#### What you will do:
Copy out the data so that nothing differs from the original.

#### Given material:
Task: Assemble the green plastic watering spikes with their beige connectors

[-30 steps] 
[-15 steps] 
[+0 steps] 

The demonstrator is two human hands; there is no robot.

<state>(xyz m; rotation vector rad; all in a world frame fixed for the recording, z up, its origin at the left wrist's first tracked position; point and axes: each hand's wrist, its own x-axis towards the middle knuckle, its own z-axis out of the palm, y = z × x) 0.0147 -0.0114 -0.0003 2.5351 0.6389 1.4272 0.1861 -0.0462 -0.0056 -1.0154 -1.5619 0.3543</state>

#### Task solution:
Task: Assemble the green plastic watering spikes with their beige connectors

[-30 steps] 
[-15 steps] 
[+0 steps] 

The demonstrator is two human hands; there is no robot.

<state>(xyz m; rotation vector rad; all in a world frame fixed for the recording, z up, its origin at the left wrist's first tracked position; point and axes: each hand's wrist, its own x-axis towards the middle knuckle, its own z-axis out of the palm, y = z × x) 0.0147 -0.0114 -0.0003 2.5351 0.6389 1.4272 0.1861 -0.0462 -0.0056 -1.0154 -1.5619 0.3543</state>

The exercise requires nothing further.